A Gentle Closing Thought

Discovering that your high blood pressure might stem from something like secondary hypertension subclinical aldosteronism can feel overwhelming—but it’s actually hopeful news. Unlike many forms of hypertension, this one has targeted treatments: mineralocorticoid receptor antagonists (like spironolactone or eplerenone) often lower BP significantly and reverse early heart changes. In some cases, surgery (adrenalectomy) may be curative.

If you're unsure, talking to your doctor is always a good idea.

FAQ

#### What are the early signs of secondary hypertension subclinical aldosteronism?

Early signs often lack drama: subtle fatigue, mild swelling in the ankles, gradually worsening blood pressure control despite medications, or findings like early diastolic dysfunction on echo—even with normal potassium. A rising BP after potassium supplementation or an elevated upright aldosterone-to-renin ratio are key functional clues.

#### How common is secondary hypertension subclinical aldosteronism in adults over 60?

It’s more common than many realize—studies estimate 5–10% of adults aged 55–64 with resistant hypertension have subclinical PA. Prevalence rises slightly with age, though diagnosis rates remain low due to under-screening.

#### Can secondary hypertension subclinical aldosteronism occur with normal kidney function?

Yes—absolutely. Many patients have normal serum creatinine and eGFR early on. Aldosterone’s damage begins at the tissue level (blood vessels, heart, kidney tubules) before lab markers shift. Microalbuminuria or subtle changes in urinary sodium excretion may appear first.

#### Does stress cause secondary hypertension subclinical aldosteronism?

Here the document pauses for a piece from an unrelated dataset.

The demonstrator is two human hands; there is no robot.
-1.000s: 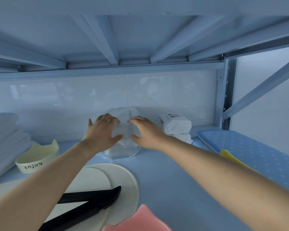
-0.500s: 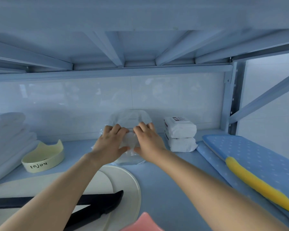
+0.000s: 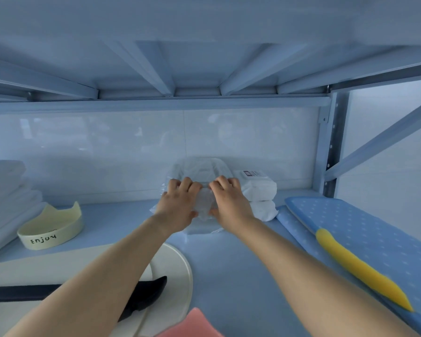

No—stress doesn’t cause it, but it can worsen it. Chronic stress activates the sympathetic nervous system and RAAS, potentially amplifying aldosterone’s effects and making BP harder to control. Managing stress supports treatment but doesn’t replace the need for proper diagnosis.

#### Is an adrenal CT scan enough to rule out secondary hypertension subclinical aldosteronism?

Not quite. A normal CT scan rules out large adrenal tumors—but subclinical PA often stems from bilateral adrenal hyperplasia (BAH), which appears normal on imaging. Functional testing (like ARR + confirmatory tests) is essential. Imaging alone misses up to 60% of cases.